Our Jenkins pipeline consists of four different stages:
- Review validation: In order to avoid engineers pushing code without a code review, we’ve customized our Gitolite permissions to ensure engineers only push integration branches. By doing this, we avoid rogue changes in our repositories that haven’t undergone proper review from other team members.
- Manifest validation: Runs pre-commit hooks against all YAML and configuration files and validates that they pass.
- Playbook execution: If the first two stages pass, Jenkins executes the proper playbook based on the changes that were made to the repository.
- Notification: If the Ansible project creation/update/deletion is successful, it notifies the requestor that the changes are now live.
Implementation
Now that you’re familiar with the technologies involved, let’s talk about implementation.

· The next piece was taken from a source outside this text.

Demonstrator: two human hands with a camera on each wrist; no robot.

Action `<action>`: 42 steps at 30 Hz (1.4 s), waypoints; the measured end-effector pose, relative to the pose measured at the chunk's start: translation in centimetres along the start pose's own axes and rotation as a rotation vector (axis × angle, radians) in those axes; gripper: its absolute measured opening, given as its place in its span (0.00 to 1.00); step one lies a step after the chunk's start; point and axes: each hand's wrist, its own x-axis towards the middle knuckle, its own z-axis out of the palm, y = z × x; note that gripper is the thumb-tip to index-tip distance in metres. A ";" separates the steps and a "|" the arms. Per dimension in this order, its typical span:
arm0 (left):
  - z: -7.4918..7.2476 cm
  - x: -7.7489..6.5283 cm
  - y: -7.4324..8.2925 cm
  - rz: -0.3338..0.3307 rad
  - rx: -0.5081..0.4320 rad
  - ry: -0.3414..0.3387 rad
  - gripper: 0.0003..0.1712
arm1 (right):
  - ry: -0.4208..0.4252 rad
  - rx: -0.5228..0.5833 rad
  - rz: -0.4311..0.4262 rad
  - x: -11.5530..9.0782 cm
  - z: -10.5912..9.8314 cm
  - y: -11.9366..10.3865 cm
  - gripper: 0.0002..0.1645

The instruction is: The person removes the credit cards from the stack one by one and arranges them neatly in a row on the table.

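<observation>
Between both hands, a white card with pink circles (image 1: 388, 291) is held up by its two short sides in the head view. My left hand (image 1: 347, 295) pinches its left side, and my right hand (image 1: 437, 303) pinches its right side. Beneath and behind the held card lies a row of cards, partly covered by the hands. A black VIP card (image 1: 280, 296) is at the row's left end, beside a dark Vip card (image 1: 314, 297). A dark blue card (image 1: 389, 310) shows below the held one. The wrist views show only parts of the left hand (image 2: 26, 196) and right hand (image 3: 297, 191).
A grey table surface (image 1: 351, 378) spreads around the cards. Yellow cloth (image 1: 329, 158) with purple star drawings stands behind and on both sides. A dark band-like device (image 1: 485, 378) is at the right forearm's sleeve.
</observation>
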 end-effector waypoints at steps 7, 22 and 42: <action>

This chart illustrates how each of these components works together to deploy changes automatically:
When an engineer wants to create, update, or delete a Jira project in our main production instance, they simply clone the “ansible_jira_projects” repository, which contains all existing project YAML files. At this point, engineers have the option to manually update an existing project YAML file or to use one of our self-service scripts to automatically generate a new project manifest based on prompted details:
Pre-commit hooks are run when an engineer makes a Git commit to submit the changes for review.
At this point, the engineer submits a code review. Included in the review are the results of all tests run in pre-commit hooks.

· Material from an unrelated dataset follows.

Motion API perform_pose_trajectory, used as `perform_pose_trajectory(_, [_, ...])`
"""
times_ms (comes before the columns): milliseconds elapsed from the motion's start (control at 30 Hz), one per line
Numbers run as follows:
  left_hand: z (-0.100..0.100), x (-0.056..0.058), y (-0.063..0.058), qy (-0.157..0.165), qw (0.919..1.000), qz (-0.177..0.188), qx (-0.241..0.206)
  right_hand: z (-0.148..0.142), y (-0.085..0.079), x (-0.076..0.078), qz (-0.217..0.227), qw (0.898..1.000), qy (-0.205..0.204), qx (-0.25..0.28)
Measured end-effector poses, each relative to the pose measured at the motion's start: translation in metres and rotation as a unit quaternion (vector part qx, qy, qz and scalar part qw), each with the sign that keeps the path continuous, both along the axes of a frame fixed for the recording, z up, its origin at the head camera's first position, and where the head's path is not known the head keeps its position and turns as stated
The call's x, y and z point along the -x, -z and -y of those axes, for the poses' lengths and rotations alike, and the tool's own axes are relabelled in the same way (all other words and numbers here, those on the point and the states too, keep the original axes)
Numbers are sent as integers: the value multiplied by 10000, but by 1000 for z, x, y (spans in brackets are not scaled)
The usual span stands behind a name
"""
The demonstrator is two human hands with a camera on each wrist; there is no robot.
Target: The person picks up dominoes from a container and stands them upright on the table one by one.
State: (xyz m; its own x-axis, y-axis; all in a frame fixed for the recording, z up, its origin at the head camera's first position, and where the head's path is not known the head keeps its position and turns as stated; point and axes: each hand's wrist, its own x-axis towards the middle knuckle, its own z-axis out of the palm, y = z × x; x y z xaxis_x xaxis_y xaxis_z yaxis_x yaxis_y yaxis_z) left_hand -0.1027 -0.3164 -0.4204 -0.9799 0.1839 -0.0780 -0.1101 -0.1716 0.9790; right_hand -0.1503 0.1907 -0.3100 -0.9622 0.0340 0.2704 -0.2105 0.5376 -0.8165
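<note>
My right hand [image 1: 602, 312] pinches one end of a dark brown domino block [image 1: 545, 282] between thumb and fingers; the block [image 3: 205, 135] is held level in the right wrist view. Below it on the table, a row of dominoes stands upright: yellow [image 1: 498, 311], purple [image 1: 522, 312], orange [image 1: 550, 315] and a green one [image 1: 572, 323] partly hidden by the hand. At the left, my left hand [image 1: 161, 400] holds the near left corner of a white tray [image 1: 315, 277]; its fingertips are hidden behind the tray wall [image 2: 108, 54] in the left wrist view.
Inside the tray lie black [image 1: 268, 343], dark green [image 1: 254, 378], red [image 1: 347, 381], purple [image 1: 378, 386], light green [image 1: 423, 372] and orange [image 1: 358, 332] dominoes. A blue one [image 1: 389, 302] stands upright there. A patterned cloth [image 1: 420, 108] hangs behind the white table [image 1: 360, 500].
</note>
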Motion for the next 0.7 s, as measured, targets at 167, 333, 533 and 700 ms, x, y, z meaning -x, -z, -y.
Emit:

Once the code review receives a “ship it!” from one of our team members, the engineer can merge the changes to a deploy branch using a simple script.

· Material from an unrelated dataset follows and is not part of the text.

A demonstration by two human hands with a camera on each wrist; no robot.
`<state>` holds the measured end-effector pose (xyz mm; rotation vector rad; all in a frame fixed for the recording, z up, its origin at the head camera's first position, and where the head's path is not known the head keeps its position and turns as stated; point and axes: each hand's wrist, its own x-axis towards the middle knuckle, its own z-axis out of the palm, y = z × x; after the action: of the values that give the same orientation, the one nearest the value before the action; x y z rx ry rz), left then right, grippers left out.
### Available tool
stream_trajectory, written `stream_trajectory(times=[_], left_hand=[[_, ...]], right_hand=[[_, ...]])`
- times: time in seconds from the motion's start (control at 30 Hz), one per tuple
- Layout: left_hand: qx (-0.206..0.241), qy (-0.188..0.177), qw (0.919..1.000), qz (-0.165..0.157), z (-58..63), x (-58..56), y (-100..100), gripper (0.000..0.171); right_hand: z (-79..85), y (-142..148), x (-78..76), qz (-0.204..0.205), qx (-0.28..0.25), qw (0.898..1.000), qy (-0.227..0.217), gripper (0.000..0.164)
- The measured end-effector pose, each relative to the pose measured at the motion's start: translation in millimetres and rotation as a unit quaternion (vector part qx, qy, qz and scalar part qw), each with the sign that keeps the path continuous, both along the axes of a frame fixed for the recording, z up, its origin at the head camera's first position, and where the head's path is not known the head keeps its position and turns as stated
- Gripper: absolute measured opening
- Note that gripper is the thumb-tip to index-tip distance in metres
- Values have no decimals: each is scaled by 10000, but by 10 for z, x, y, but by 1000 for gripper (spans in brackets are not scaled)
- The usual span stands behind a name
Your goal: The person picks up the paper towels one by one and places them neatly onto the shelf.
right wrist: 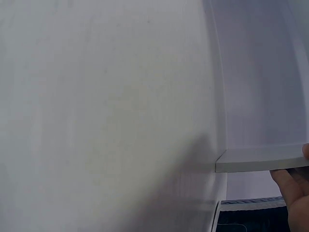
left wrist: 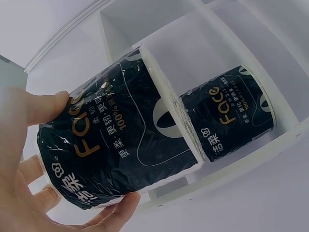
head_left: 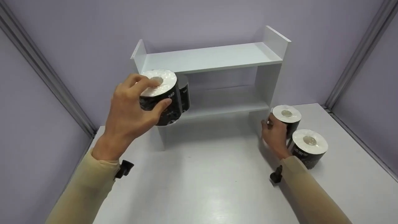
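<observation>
My left hand [head_left: 124, 107] holds a toilet paper roll [head_left: 174, 109] in black printed wrap, its fingers at the white top and the thumb on the side. The left wrist view shows this roll [left wrist: 120, 130] in front of the shelf. A second roll [head_left: 185, 95] stands on the middle board of the white shelf unit [head_left: 270, 84], partly hidden behind the held one. Down at the unit's right side, my right hand [head_left: 275, 133] grips the side panel [right wrist: 263, 163], thumb on one face and fingers on the other.
Two more rolls stand on the white table [head_left: 199, 186], right of the shelf: one roll [head_left: 293, 117] beside my right hand, another roll [head_left: 319, 144] nearer to me. Purple-grey walls [head_left: 202, 18] enclose the back and both sides.
</observation>
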<state>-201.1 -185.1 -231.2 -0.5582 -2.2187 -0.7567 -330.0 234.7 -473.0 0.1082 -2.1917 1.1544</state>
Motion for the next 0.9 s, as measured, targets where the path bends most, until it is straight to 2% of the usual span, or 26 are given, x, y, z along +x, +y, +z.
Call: stream_trajectory(times=[0.17, 0.5, 0.77, 0.9], left_hand=[[14, -3, 10000, 7, 29, -1, -10, 47], [19, 15, 9999, -100, 154, -26, 3, 45], [-71, 148, 9996, -236, 234, -40, -7, 43], [-91, 74, 9995, -277, 263, -37, -8, 43]], right_hand=[[11, -19, 13, 85, -43, 9998, -153, 10], [-1, -9, -6, 102, -96, 9998, -148, 17], [-22, -21, -13, 110, -44, 9996, 274, 8], [-18, -23, -14, 79, -73, 9998, 175, 5]])
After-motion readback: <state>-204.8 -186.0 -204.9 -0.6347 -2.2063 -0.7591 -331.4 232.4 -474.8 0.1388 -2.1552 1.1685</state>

Jenkins will get a notification of new changes in our Git repositories.
Benefits
By using Ansible, Jenkins, pre-commit hooks, custom written Python scripts, and easily comprehensible YAML we were able to:
- Ensure 100% standardization across all engineering projects, making Jira easier to manage, simpler to use, and better performing.
- Establish a rich auditing trail by ensuring that every action taken during the Jira project lifecycle is captured, reviewed, and logged.
- Eliminate repetitive tasks for our Jira administrators.
- Reduce the turnaround time of Jira project creation/update/deletion while also freeing our Jira admins to focus on other important tasks.
- Reduce the number of Jira global administrators.